Problem to work on:
Copy each line below that includes "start".

[[ Data open ]]

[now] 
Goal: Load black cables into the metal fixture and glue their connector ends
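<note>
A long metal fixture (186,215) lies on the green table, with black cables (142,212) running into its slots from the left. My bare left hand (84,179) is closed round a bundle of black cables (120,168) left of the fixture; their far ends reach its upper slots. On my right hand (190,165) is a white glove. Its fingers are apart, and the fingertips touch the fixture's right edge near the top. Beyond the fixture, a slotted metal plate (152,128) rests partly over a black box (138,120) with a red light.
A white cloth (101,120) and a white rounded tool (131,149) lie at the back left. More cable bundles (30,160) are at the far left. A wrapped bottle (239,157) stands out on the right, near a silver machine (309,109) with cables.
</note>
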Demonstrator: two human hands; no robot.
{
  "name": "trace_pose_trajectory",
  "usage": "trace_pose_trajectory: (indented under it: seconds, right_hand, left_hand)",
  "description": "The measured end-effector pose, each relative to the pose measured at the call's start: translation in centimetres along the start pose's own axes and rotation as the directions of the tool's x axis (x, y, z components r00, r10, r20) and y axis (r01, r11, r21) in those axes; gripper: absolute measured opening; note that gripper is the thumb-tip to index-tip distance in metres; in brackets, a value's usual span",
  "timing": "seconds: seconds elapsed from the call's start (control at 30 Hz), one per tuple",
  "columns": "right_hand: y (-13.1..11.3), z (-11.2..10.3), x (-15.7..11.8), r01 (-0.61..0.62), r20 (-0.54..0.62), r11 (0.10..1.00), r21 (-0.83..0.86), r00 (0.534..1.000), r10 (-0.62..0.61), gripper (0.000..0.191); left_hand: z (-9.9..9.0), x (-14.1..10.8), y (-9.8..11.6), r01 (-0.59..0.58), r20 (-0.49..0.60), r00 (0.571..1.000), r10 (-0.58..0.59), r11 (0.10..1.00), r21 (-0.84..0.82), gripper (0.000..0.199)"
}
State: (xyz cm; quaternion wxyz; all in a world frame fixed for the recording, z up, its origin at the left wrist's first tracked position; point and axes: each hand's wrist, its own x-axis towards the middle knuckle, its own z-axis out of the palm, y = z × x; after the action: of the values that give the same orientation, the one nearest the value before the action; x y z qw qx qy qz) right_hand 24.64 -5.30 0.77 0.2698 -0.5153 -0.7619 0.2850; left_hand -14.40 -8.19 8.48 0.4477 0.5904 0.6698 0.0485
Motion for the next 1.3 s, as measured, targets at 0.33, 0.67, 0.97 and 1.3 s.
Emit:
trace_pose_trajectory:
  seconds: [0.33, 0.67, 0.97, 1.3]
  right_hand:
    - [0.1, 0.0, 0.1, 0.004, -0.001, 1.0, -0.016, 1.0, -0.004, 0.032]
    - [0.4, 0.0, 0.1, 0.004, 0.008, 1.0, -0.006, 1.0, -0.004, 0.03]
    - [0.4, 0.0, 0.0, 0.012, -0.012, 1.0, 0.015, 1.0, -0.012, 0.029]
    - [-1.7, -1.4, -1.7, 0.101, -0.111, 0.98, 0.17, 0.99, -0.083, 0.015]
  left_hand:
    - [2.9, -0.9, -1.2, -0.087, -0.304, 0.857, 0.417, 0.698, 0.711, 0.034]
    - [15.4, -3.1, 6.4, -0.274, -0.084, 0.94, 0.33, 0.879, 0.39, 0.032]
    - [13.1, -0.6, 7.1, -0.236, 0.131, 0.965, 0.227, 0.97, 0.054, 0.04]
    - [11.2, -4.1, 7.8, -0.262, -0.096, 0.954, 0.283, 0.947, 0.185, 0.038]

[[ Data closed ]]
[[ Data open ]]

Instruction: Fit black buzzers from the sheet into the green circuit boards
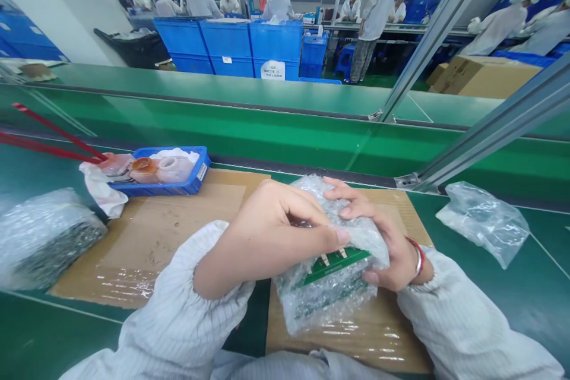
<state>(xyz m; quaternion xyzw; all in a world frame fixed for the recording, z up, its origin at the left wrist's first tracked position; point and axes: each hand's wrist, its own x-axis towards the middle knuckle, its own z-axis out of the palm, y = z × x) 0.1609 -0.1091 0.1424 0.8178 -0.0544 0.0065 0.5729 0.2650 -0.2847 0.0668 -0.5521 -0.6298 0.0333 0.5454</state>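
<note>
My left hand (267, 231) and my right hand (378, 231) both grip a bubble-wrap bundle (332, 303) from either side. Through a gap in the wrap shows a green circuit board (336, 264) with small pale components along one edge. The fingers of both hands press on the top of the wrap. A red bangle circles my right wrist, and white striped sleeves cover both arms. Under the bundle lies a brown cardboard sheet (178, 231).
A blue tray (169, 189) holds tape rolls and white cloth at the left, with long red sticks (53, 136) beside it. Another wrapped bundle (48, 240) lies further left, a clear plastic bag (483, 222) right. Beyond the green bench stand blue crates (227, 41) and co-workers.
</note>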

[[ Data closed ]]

Exercise output:
  "description": "The measured end-effector pose, each relative to the pose measured at the call's start: translation in centimetres along the start pose's own axes and rotation as the directions of the tool's x axis (x, y, z components r00, r10, r20) and y axis (r01, r11, r21) in those axes; gripper: absolute measured opening; note that gripper is the thumb-tip to index-tip distance in metres; in brackets, a value's usual span",
  "timing": "seconds: seconds elapsed from the call's start (control at 30 Hz), one per tuple",

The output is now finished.